— EXERCISE REQUIREMENTS —
Could the data underneath be repeated exactly, in full?

— DATA SHOWN —
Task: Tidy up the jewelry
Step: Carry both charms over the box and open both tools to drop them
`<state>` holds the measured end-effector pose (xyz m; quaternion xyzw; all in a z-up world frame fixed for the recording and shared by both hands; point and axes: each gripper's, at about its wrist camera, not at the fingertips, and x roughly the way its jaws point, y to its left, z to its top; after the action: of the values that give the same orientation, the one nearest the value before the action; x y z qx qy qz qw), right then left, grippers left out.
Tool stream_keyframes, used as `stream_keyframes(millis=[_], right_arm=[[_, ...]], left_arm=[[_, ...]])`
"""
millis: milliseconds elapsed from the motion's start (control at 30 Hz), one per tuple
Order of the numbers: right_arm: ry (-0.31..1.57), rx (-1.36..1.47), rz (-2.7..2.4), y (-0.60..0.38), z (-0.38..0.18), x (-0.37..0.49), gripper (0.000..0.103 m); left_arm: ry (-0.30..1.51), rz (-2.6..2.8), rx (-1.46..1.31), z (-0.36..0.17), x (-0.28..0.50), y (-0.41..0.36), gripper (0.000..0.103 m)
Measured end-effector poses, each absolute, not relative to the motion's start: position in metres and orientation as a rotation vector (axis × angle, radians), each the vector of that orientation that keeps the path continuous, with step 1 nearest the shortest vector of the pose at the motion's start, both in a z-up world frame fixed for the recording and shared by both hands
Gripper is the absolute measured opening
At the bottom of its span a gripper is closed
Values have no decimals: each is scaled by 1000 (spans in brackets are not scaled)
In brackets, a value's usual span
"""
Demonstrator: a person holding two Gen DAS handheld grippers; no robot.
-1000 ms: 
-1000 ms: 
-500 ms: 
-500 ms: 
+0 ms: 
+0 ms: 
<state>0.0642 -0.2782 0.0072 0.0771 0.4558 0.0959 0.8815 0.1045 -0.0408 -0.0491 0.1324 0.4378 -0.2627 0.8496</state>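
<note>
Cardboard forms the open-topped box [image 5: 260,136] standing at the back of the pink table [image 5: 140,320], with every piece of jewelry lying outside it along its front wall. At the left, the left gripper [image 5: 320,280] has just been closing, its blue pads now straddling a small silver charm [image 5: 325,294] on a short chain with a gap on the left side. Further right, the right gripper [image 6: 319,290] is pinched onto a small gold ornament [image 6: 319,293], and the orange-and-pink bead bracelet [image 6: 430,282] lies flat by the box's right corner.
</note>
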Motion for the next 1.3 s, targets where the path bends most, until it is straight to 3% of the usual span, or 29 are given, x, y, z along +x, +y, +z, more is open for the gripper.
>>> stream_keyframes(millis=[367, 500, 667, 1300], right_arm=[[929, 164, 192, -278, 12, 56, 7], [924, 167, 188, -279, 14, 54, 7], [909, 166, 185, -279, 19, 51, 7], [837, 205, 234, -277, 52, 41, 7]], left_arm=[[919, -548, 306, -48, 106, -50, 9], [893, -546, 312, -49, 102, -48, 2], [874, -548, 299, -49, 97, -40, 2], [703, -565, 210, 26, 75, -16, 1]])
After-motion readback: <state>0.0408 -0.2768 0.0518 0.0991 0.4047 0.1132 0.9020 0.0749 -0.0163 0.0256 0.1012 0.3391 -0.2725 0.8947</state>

— RESPONSE TO THIS EXERCISE —
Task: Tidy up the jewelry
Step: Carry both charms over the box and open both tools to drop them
`<state>` holds the measured end-effector pose (xyz m; quaternion xyzw; all in a z-up world frame fixed for the recording and shared by both hands; point and axes: each gripper's, at about its wrist camera, not at the fingertips, and x roughly the way its jaws point, y to its left, z to its top; after the action: of the values that give the same orientation, the one nearest the value before the action; x y z qx qy qz qw), right then left, grippers left out.
Tool stream_keyframes, used as `stream_keyframes(millis=[_], right_arm=[[_, ...]], left_arm=[[_, ...]])`
"""
millis: milliseconds elapsed from the motion's start (control at 30 Hz), one per tuple
Order of the numbers: right_arm: ry (-0.31..1.57), rx (-1.36..1.47), rz (-2.7..2.4), y (-0.60..0.38), z (-0.38..0.18), x (-0.37..0.49), gripper (0.000..0.103 m); left_arm: ry (-0.30..1.51), rz (-2.6..2.8), rx (-1.46..1.31), z (-0.36..0.17), x (-0.28..0.50), y (-0.41..0.36), gripper (0.000..0.103 m)
Measured end-effector poses, each absolute, not relative to the motion's start: position in metres and orientation as a rotation vector (axis × angle, radians), each the vector of that orientation that keeps the path continuous, with step 1 nearest the shortest vector of the pose at the motion's start, both in a z-up world frame fixed for the recording and shared by both hands
Gripper is the absolute measured opening
At the bottom of its span a gripper is closed
Values have no decimals: each is scaled by 1000 (spans in brackets are not scaled)
In brackets, a value's usual span
"""
Demonstrator: a person holding two Gen DAS handheld grippers; no robot.
-1000 ms: 
-1000 ms: 
-500 ms: 
-500 ms: 
+0 ms: 
+0 ms: 
<state>0.0642 -0.2782 0.0072 0.0771 0.4558 0.0959 0.8815 0.1045 -0.0408 -0.0491 0.1324 0.4378 -0.2627 0.8496</state>
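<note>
Cardboard forms the open-topped box [image 5: 260,136] standing at the back of the pink table [image 5: 140,320], with every piece of jewelry lying outside it along its front wall. At the left, the left gripper [image 5: 320,280] has just been closing, its blue pads now straddling a small silver charm [image 5: 325,294] on a short chain with a gap on the left side. Further right, the right gripper [image 6: 319,290] is pinched onto a small gold ornament [image 6: 319,293], and the orange-and-pink bead bracelet [image 6: 430,282] lies flat by the box's right corner.
</note>
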Motion for the next 1.3 s, targets where the path bends most, until it is straight to 3% of the usual span, or 29 are given, x, y, z along +x, +y, +z, more is open for the gripper.
>>> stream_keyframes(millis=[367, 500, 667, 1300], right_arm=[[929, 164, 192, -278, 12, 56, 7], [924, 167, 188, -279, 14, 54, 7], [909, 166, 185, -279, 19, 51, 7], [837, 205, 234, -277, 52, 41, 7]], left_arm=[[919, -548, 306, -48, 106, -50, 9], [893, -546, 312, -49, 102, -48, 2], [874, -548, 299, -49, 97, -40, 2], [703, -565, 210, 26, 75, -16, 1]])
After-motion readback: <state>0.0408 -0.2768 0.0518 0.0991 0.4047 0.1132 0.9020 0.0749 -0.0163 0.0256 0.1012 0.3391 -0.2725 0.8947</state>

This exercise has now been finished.